I can give you a quick test to see if you have integrated the opening sentence or if you just understand its meaning in an intellectual way: Do things happen in your life which cause you to suffer? Do things happen which create stress in your life?

You see if you answer “yes” to either of these questions, you do not fully embrace the first sentence. You may very well understand it. You may be able to quote thirty different authors or speakers who have expressed this in similar ways, but if you still allow life’s events to cause you to be upset, you do not own this Truth.

Thanks to Hans on Pixabay

Thanks to Hans on Pixabay

It is the nature of thinking that it is never really present. It cannot be fully present because it is always behind whatever has just happened. By the time you are interpreting what you have just witnessed, the event you are reacting to is in the past. When you consider that ninety-nine percent of what bothers you is much further removed from your present moment than something which just occurred, you realize that you are allowing your thoughts to destroy your calm peace of mind.

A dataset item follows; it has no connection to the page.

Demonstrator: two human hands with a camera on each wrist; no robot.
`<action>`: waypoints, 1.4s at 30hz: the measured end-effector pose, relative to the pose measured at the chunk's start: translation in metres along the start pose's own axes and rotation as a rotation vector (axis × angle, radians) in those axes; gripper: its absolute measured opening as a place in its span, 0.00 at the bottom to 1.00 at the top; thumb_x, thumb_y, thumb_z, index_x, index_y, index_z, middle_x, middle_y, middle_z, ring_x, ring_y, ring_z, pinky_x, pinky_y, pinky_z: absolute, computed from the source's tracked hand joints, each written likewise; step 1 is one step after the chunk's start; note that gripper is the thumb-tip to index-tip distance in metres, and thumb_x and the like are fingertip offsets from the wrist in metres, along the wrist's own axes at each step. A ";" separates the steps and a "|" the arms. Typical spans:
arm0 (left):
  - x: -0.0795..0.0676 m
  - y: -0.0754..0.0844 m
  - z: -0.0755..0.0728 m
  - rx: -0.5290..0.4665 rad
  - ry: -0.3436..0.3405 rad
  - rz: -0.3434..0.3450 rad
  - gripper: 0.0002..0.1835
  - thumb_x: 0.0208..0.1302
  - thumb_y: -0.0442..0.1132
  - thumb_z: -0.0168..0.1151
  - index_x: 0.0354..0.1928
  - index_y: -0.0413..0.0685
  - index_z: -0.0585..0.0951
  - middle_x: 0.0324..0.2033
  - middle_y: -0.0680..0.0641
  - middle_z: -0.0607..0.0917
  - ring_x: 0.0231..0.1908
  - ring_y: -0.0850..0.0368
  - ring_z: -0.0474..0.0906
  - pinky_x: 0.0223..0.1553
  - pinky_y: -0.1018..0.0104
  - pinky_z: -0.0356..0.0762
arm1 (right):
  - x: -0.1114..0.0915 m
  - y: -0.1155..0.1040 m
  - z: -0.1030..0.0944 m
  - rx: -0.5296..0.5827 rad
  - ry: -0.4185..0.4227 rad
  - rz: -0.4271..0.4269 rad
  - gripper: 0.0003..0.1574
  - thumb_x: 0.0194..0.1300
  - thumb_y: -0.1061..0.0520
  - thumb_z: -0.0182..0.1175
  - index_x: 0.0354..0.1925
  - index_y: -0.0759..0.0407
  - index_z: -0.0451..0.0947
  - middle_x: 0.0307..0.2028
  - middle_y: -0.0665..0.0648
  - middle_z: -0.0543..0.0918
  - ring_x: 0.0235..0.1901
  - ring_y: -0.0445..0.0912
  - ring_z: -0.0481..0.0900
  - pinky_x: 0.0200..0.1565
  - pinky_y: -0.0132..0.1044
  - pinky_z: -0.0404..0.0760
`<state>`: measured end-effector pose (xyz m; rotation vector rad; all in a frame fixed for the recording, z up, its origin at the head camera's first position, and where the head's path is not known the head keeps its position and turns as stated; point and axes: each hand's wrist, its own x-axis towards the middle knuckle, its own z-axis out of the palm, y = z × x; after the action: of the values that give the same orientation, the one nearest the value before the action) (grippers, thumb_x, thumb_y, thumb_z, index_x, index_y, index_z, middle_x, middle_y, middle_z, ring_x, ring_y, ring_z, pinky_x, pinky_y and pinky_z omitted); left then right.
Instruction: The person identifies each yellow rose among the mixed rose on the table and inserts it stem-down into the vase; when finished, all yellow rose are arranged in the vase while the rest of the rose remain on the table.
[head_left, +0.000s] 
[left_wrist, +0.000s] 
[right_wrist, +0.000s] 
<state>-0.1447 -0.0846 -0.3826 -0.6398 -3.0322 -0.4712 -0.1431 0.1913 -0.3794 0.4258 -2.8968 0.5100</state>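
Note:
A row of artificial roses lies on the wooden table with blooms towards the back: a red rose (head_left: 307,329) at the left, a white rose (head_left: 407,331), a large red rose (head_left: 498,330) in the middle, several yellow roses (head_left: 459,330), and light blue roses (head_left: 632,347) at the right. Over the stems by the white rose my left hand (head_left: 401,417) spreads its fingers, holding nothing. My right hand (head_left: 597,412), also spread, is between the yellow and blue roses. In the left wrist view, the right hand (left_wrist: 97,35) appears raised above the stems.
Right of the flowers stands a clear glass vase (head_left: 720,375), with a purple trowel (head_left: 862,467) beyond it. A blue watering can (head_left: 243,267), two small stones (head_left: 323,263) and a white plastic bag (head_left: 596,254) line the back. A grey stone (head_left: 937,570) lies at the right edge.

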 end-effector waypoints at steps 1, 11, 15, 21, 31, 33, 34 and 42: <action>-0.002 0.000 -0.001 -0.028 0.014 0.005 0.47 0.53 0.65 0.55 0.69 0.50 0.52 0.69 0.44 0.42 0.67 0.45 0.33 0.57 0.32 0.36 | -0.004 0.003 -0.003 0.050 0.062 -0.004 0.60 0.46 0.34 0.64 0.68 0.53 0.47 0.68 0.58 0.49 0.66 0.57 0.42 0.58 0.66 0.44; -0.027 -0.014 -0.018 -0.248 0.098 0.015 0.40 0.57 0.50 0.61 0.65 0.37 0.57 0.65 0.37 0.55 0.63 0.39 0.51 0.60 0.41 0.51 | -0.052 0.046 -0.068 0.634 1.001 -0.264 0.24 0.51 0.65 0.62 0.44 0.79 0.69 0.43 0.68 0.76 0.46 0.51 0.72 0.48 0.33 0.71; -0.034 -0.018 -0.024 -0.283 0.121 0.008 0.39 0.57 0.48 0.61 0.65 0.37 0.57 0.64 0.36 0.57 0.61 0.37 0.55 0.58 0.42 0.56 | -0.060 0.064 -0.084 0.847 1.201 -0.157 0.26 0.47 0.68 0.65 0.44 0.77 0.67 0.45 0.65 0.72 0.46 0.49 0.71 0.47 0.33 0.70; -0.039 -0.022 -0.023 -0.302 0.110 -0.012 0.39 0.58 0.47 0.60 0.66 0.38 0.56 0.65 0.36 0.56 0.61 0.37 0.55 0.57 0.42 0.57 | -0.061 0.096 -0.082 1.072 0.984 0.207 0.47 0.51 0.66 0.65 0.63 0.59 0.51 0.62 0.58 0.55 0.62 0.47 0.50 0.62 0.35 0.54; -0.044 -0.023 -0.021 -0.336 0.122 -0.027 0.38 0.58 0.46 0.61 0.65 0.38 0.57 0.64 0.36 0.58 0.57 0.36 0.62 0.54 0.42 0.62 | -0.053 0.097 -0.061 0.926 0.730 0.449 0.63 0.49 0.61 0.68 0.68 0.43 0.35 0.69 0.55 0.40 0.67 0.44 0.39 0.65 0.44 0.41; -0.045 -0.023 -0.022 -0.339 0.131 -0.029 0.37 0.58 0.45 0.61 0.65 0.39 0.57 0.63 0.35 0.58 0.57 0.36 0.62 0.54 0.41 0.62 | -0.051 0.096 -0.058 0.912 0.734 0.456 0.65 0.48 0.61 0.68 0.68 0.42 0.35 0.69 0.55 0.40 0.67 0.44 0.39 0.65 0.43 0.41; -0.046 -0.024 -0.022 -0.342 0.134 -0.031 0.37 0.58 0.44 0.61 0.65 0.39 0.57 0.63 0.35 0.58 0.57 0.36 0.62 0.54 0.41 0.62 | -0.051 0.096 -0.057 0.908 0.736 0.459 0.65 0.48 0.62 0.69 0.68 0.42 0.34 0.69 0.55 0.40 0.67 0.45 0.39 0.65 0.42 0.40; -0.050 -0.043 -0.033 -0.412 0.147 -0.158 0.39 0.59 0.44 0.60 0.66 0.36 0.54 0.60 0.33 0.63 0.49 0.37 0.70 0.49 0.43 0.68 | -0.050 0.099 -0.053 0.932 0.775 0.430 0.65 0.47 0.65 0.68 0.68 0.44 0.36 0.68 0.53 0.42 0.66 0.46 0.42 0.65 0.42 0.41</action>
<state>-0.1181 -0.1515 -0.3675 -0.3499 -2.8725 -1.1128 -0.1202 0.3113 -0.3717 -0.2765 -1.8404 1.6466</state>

It is not my intention to be critical here. I still have moments where I allow my thinking to destroy my peace. The frequency is less than in my past, but they still happen, typically when I am reacting to some situation before recognizing that my emotions have hijacked my sensibility. It’s like my mind is a wild horse and I, having dropped the reins, allowed my mind, no matter how briefly, to become my master.

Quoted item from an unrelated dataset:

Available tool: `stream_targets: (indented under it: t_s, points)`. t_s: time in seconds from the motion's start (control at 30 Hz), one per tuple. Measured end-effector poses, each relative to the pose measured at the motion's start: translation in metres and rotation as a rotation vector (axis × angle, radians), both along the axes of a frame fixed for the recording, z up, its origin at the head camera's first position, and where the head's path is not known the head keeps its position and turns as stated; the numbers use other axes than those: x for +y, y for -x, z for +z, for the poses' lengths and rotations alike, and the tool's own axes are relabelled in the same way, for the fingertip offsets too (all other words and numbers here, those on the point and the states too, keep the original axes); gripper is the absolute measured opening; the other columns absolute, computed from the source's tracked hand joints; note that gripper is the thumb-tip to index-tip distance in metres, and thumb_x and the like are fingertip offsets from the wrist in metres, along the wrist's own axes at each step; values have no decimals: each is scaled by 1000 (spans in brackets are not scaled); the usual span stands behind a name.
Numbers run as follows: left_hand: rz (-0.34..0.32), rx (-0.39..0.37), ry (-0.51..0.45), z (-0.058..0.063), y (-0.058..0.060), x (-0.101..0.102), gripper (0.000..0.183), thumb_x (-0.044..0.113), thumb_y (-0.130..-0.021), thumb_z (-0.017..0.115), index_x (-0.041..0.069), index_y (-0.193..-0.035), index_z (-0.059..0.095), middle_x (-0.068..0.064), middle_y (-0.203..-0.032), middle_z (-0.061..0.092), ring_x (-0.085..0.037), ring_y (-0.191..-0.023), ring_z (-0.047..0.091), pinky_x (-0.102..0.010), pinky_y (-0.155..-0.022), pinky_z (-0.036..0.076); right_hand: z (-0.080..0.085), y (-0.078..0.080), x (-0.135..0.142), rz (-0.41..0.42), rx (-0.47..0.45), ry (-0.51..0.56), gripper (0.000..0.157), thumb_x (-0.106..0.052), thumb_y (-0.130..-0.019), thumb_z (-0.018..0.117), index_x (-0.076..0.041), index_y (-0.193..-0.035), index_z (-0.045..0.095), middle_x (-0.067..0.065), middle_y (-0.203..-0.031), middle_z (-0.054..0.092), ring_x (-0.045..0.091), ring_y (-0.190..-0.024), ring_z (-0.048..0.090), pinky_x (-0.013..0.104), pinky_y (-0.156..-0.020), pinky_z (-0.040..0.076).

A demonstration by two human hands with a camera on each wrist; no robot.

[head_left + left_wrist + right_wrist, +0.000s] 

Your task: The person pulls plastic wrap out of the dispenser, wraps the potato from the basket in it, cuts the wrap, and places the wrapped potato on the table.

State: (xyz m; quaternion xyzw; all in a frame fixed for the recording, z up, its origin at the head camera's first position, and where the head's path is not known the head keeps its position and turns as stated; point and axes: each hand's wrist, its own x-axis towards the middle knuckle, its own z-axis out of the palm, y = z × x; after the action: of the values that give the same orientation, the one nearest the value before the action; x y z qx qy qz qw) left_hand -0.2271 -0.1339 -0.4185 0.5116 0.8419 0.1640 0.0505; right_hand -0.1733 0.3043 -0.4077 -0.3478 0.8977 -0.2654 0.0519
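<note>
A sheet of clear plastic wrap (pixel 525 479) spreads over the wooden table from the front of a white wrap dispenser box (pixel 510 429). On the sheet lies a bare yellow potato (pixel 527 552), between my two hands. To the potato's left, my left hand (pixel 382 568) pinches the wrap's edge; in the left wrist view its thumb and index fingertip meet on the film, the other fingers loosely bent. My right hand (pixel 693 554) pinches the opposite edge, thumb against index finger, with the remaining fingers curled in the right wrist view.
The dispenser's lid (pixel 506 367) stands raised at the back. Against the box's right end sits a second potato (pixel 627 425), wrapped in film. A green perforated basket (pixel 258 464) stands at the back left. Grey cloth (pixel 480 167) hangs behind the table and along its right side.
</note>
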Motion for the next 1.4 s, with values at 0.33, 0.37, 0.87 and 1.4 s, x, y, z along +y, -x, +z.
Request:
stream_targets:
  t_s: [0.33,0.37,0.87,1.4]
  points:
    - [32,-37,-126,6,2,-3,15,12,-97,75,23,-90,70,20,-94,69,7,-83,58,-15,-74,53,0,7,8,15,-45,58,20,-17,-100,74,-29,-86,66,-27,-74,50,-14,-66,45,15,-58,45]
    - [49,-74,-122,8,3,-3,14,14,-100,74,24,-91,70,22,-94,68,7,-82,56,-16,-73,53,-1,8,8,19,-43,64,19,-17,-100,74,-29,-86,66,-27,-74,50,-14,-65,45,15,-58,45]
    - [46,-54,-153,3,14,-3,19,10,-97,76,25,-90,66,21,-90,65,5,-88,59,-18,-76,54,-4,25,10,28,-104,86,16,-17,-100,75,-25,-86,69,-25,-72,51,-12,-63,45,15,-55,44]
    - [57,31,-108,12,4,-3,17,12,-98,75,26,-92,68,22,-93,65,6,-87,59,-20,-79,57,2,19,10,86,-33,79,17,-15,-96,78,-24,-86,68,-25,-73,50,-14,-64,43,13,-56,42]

Thanks to Skeeze on pixabay

Thanks to Skeeze on pixabay

What is different for me, today, from where I was thirty years ago, is that now I recognize, normally quite quickly, that my thinking has destroyed my experience of heaven here on earth, and I rapidly change my mind. You can do that too, and I will promise you that it is worthwhile.

When you fully understand that events have no power to disrupt your joy, and that it is only when you are allowing your untamed mind to run, unchecked, that you feel anxiety, you can easily make a different choice. You can simply say, “Stop it” to your out-of-control brain and once you have practiced this, sufficiently, your mind will have no choice but to comply. Of course, there can be other factors involved, like fear, which can make your mind harder to tame, but in time, with a suitable investment of effort, you can make your mind become your servant and not your master. Then you can really own the concept that it is your thinking which creates all of your misery, because you can witness and know, at once, that this statement is Truth.

I am going to close with identical ideas from two different sources:

  1. The problem is always a belief in your own thought. ~ Joel Goldsmith
  2. It is not possible to have a problem without believing a prior thought. To notice this simple truth is the beginning of peace. ~ Byron Katie
  3. The mind’s natural condition is peace. Then a thought enters, you believe it, and the peace seems to disappear. ~ Byron Katie

Thinking is dangerous, friend. Really understand this, especially when in the midst of challenging times, and you can return to peace as if you never entertained the thought in the first place. Your brain is going to think, as long as you are alive. That is a good thing. It is proof that you are still here with us on the human plane. Believing those thoughts, investing in those thoughts, and attaching to these thoughts, that is where every problem begins.

If you must believe your thoughts, believe in the idea of a peaceful, day-to-day experience. Let go of every other thought. Seek ye first peace and joy shall accompany you all the days of your life.